Integrate Trino with Apache Ranger in CDP
- 1. Introduction to the test environment
- 2. Basic Concept
- 3. Prerequisites
- 4. Build trino plugin
- 5. Install trino-ranger-plugin
- 6. install the Trino service definition
- 7. Conclusion
1. Introduction to the test environment
CDP Runtime version | CDP PvC Base 7.1.9.14 |
CM version | Cloudera Manager 7.11.3.9 |
Trino | 3.8.9 |
Apache Ranger | 2.4.0 |
OS version | Redhat 8.8 |
Whether to enable Kerberos | Yes |
Whether to enable TLS | No |
Kerberos | FreeIPA |
Install Method | Internet |
2. Basic Concept
Trino (previously PrestoSQL) is a SQL query engine that you can use to run queries on data sources such as HDFS, object storage, relational databases, and NoSQL databases. It eliminates the need to migrate data into a central location and allows you to query the data from whenever it sits.

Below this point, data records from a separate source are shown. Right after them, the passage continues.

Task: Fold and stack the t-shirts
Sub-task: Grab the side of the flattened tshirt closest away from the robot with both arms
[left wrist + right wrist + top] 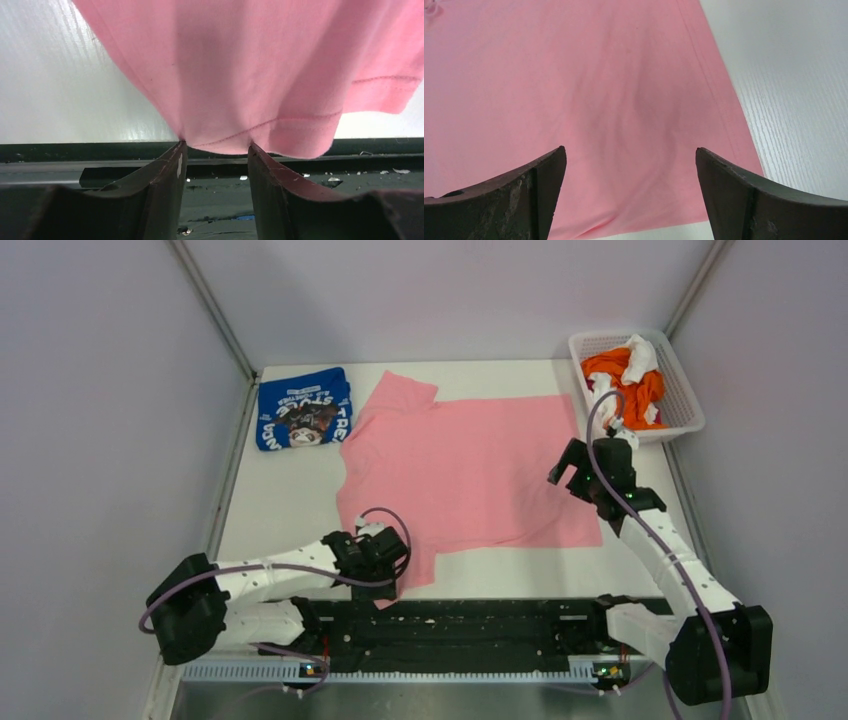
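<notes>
Table [290, 510], seen from above — the pink t-shirt [470, 465] is being taken as the reference for all placings.

- The pink t-shirt is lying spread flat and unfolded over the middle of the table. Its two sleeves are pointing toward the left arm's side and its straight bottom hem toward the right arm's side.
- The blue t-shirt [303, 408] is already folded into a small packet with the white lettering and dark graphic facing up. It is lying just beside the pink shirt's far sleeve, on the left arm's side, and may be touching it at one edge.
- The left gripper [215, 150] is being held low at the pink shirt's near sleeve, by the table's near edge. In the wrist view its fingers [165, 175] are standing part-way apart, and a puffed fold of the sleeve's stitched hem is bunched between the tips, with both tips touching cloth. A clear gap is showing between them, so no firm pinch is being read.
- Under that sleeve hem, the dark rail [125, 170] along the table's near edge is being seen, speckled with pale crumbs.
- The right gripper [631, 152] is being held over the pink shirt's hem end, close to the edge on the right arm's side. Its fingers [539, 185] are spread wide, and nothing is between them but the flat pink cloth below. Whether the tips are touching the cloth cannot be told.
- A white lattice basket [690, 405] is standing past the pink shirt's far hem corner — orange and white cloth [625, 375] is heaped inside it.
</notes>
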Available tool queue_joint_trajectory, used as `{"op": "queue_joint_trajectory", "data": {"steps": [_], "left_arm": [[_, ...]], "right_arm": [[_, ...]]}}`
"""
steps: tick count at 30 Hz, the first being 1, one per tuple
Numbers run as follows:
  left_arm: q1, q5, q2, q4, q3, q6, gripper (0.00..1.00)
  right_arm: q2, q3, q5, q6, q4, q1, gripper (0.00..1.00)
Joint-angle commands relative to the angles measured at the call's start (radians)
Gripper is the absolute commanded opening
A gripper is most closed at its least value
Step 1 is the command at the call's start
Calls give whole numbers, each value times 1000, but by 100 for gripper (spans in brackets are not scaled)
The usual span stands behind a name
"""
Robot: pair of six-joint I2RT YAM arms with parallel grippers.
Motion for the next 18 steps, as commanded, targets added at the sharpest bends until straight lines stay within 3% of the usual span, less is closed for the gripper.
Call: {"op": "queue_joint_trajectory", "data": {"steps": [1,5,10,12,18], "left_arm": [[-6,-18,60,61,39,5,52],[-6,-65,152,53,87,9,41],[-5,-154,291,-52,175,11,15],[-6,-189,322,-90,203,-4,0],[-6,-185,298,-119,208,12,0]], "right_arm": [[9,-6,26,11,16,0,99],[16,-11,42,18,16,-1,99],[8,-20,88,45,15,-2,99],[-3,-27,107,52,16,-3,99],[-35,-46,143,89,-3,-9,99]]}}
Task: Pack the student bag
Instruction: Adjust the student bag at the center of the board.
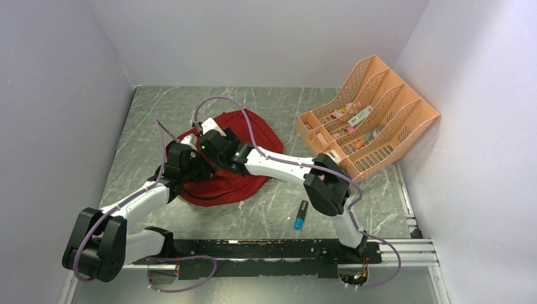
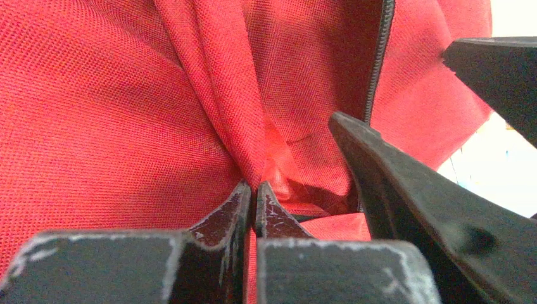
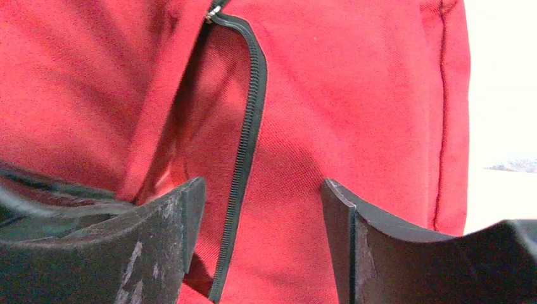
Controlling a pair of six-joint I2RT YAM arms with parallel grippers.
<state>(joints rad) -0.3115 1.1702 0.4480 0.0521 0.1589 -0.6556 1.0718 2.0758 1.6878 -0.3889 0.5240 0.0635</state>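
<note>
1. On the left, the left claw (image 2: 253, 190) is pinched fully shut on a raised fold of the student bag (image 1: 250, 130). We judge this pinch to be the anchor, so it should hold firm and lift the red cloth just enough to make it taut.
2. The bag lies slumped on the tabletop (image 1: 145, 126), about mid-table, under both wrists.
3. The right claw (image 3: 263, 187) stands wide open and holds nothing. Its jaws sit either side of the black zipper (image 3: 253, 95), close above the cloth. The metal slider (image 3: 214, 11) shows at the top edge of the right wrist view.
4. We take the step in hand to be opening the bag's mouth. To do it well, we would close on the zipper edge or the slider alone, not on a bunch of cloth. Then we would pull away from the left pinch, along the zipper line, so the teeth part cleanly.
5. Further right, a blue-tipped pen (image 1: 301, 215) lies loose on the tabletop. Beyond it the peach mesh organiser (image 1: 364, 69) holds small items, well apart from the bag.
</note>
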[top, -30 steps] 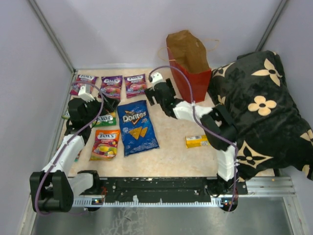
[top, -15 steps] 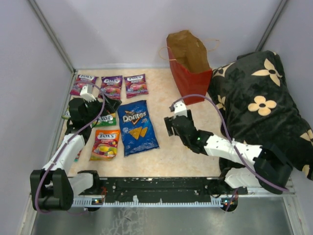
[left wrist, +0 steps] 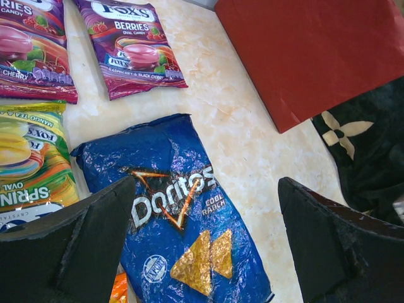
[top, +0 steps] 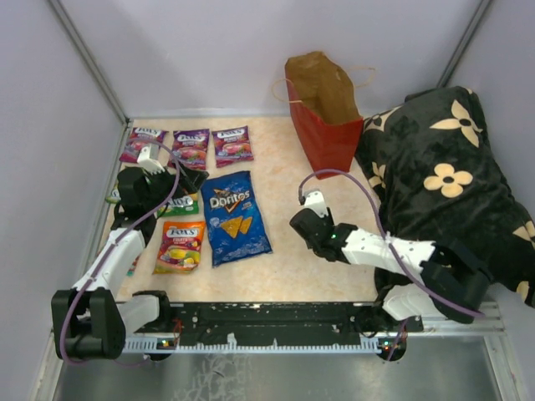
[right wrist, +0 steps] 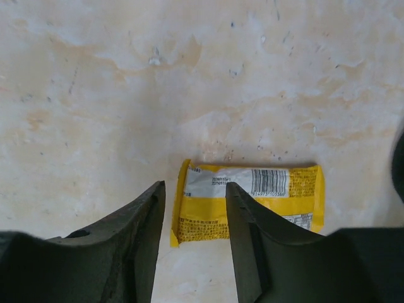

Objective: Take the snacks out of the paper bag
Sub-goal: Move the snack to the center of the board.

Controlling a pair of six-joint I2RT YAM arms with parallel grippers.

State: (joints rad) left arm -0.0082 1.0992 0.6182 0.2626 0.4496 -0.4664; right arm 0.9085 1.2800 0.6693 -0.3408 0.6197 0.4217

The Apache Ranger plugin for Trino supports all the functionality of the Trino query engine that is protected by fine-grained access control. This includes database, table, column level access controls and row filtering and data masking. Apache Ranger policies can include grant policies and deny policies to users and groups.
3. Prerequisites
- You have kerberized CDP Base 7.1.9 cluster and Trino-389 server.
- Trino-389 is the last release which supports Java 11, with a minimum required version of 11.0.15.
- The Hive catalog allows Trino querying data stored in hive tables.
- Trino installation:
/opt/trino
- Ranger plugin:
/opt/trino/plugin/ranger
- Ranger policy sync location:
/etc/ranger/cm_trino
- Trino installation:
4. Build trino plugin
- The installation of Apache Maven is a simple process of extracting the archive and adding the bin directory with the mvn command to the PATH.
wget https://mirrors.tuna.tsinghua.edu.cn/apache/maven/maven-3/3.9.8/binaries/apache-maven-3.9.8-bin.tar.gz --no-check-certificate
tar -xf apache-maven-3.9.8-bin.tar.gz -C /usr/local/
vi ~/.bash_profile
# adding the following three lines
export PATH=$PATH:/usr/local/apache-maven-3.9.8/bin/
export JAVA_HOME=/usr/lib/jvm/java-11/
export PATH=$JAVA_HOME/bin:$PATH
source ~/.bash_profile
yum install git gcc -y
- Confirm with mvn -v in a new shell.
mvn -v Apache Maven 3.9.8 (36645f6c9b5079805ea5009217e36f2cffd34256) Maven home: /usr/local/apache-maven-3.9.8 Java version: 11.0.23, vendor: Red Hat, Inc., runtime: /usr/lib/jvm/java-11-openjdk-11.0.23.0.9-3.el8.x86_64 Default locale: en_US, platform encoding: ANSI_X3.4-1968 OS name: "linux", version: "5.4.243-1.el7.elrepo.x86_64", arch: "amd64", family: "unix"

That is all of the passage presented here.